## WHAT YOU WILL DO
Every line of the material is to be repeated exactly as it stands.

⟨

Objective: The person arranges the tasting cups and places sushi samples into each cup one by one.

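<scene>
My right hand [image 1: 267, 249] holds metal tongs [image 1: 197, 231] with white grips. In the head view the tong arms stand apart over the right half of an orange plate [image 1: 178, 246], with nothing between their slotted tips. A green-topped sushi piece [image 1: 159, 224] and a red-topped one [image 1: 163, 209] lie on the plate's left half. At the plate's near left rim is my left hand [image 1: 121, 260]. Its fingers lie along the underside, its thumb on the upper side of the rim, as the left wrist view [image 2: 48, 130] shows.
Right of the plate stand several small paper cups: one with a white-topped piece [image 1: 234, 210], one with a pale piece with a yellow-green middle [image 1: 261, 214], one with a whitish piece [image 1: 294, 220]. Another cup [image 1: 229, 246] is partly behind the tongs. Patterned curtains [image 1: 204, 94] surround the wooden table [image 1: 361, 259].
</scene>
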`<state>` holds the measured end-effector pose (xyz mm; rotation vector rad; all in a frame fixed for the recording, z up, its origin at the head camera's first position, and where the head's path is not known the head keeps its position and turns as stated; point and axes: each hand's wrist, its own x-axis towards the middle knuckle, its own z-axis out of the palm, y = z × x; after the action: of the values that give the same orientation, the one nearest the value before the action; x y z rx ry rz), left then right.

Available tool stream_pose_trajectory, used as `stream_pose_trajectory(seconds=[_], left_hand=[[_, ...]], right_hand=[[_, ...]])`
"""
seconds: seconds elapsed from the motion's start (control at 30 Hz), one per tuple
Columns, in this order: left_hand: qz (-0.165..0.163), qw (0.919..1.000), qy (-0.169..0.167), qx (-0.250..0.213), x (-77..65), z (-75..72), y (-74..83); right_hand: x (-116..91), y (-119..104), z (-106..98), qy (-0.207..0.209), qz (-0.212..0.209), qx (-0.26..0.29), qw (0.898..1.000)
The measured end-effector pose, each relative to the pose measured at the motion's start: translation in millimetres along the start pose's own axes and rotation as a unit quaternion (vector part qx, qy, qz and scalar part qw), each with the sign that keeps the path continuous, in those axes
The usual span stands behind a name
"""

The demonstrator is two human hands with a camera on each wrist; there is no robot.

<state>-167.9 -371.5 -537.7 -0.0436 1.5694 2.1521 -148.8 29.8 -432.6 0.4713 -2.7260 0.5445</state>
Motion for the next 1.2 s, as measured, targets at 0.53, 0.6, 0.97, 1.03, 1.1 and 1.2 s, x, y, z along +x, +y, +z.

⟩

## RESPONSE
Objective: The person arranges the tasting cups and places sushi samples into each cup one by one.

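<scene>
My right hand [image 1: 267, 249] holds metal tongs [image 1: 197, 231] with white grips. In the head view the tong arms stand apart over the right half of an orange plate [image 1: 178, 246], with nothing between their slotted tips. A green-topped sushi piece [image 1: 159, 224] and a red-topped one [image 1: 163, 209] lie on the plate's left half. At the plate's near left rim is my left hand [image 1: 121, 260]. Its fingers lie along the underside, its thumb on the upper side of the rim, as the left wrist view [image 2: 48, 130] shows.
Right of the plate stand several small paper cups: one with a white-topped piece [image 1: 234, 210], one with a pale piece with a yellow-green middle [image 1: 261, 214], one with a whitish piece [image 1: 294, 220]. Another cup [image 1: 229, 246] is partly behind the tongs. Patterned curtains [image 1: 204, 94] surround the wooden table [image 1: 361, 259].
</scene>
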`<state>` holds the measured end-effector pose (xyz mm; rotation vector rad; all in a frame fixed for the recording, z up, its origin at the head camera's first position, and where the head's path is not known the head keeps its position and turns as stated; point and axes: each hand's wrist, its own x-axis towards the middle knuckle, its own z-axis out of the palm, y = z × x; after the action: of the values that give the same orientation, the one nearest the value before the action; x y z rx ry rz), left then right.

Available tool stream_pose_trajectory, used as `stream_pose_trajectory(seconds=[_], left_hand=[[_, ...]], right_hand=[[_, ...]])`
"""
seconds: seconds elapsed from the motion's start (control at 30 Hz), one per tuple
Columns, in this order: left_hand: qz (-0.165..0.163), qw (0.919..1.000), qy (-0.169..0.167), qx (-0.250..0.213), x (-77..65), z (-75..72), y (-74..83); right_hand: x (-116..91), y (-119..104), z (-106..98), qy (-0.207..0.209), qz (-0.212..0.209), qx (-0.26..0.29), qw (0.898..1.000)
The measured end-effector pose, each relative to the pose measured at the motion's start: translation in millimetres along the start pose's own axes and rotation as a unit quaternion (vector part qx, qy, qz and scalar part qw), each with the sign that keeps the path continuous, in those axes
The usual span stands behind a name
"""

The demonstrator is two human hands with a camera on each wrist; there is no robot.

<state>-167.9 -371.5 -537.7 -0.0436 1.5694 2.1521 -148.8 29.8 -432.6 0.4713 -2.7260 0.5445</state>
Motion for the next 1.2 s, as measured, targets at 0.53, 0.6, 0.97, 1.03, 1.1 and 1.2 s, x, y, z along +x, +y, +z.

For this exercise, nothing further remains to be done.